▶ **Aim of the exercise**
Output the full listing below exactly.

▶ **Information supplied**

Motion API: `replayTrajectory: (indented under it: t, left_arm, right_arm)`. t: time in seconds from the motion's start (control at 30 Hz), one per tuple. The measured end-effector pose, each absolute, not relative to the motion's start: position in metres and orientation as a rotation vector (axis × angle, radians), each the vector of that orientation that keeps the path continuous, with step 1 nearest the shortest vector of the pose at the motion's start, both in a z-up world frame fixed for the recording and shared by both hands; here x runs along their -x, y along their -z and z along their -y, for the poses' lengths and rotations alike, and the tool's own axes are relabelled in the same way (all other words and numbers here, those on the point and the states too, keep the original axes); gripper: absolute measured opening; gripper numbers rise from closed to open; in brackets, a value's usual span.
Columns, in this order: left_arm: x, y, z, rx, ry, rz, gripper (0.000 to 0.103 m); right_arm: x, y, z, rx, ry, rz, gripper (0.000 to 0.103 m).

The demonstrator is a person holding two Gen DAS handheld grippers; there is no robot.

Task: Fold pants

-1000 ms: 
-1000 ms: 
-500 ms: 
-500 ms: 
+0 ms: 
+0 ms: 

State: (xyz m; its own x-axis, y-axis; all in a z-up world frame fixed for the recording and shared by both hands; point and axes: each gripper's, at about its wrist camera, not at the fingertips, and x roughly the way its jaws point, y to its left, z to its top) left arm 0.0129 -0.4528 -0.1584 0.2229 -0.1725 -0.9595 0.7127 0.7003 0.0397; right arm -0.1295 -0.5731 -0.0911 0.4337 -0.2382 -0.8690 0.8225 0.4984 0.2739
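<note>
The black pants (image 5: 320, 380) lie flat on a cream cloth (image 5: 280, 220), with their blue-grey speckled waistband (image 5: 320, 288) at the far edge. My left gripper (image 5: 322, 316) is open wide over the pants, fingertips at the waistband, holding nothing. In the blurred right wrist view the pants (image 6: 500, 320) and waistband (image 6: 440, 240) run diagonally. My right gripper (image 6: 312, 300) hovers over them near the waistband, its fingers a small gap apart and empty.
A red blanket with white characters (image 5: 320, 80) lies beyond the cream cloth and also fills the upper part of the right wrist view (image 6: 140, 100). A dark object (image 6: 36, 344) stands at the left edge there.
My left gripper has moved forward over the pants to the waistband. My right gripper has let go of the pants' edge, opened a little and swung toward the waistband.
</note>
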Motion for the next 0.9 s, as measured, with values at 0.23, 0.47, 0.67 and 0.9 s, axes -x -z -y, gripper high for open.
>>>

▶ **Answer space**
Motion API: `replayTrajectory: (indented under it: t, left_arm, right_arm)`. t: time in seconds from the motion's start (control at 30 Hz), one per tuple. The measured end-effector pose, each absolute, not relative to the motion's start: position in metres and orientation as a rotation vector (axis × angle, radians), each the vector of that orientation that keeps the path continuous, with step 1 nearest the shortest vector of the pose at the motion's start, both in a z-up world frame fixed for the recording and shared by both hands; here x runs along their -x, y along their -z and z along their -y, for the poses' lengths and rotations alike, and the tool's own axes are relabelled in the same way (all other words and numbers here, those on the point and the states too, keep the original axes); gripper: absolute measured opening; gripper numbers rise from closed to open; in brackets, a value's usual span.
Columns, in this order: left_arm: x, y, z, rx, ry, rz, gripper (0.000 to 0.103 m); right_arm: x, y, z, rx, ry, rz, gripper (0.000 to 0.103 m).

The demonstrator is a person holding two Gen DAS handheld grippers; there is no robot.

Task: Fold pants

-1000 ms: 
-1000 ms: 
-500 ms: 
-500 ms: 
+0 ms: 
+0 ms: 

State: (xyz m; its own x-axis, y-axis; all in a z-up world frame fixed for the recording and shared by both hands; point and axes: each gripper's, at about its wrist camera, not at the fingertips, and x roughly the way its jaws point, y to its left, z to its top) left arm 0.0129 -0.4528 -0.1584 0.2229 -0.1725 -0.9595 0.7127 0.7003 0.0397; right arm -0.1295 -0.5731 -0.0911 0.4337 -0.2382 -0.8690 0.8225 0.4984 0.2739
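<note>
The black pants (image 5: 320, 380) lie flat on a cream cloth (image 5: 280, 220), with their blue-grey speckled waistband (image 5: 320, 288) at the far edge. My left gripper (image 5: 322, 316) is open wide over the pants, fingertips at the waistband, holding nothing. In the blurred right wrist view the pants (image 6: 500, 320) and waistband (image 6: 440, 240) run diagonally. My right gripper (image 6: 312, 300) hovers over them near the waistband, its fingers a small gap apart and empty.
A red blanket with white characters (image 5: 320, 80) lies beyond the cream cloth and also fills the upper part of the right wrist view (image 6: 140, 100). A dark object (image 6: 36, 344) stands at the left edge there.
My left gripper has moved forward over the pants to the waistband. My right gripper has let go of the pants' edge, opened a little and swung toward the waistband.
</note>
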Motion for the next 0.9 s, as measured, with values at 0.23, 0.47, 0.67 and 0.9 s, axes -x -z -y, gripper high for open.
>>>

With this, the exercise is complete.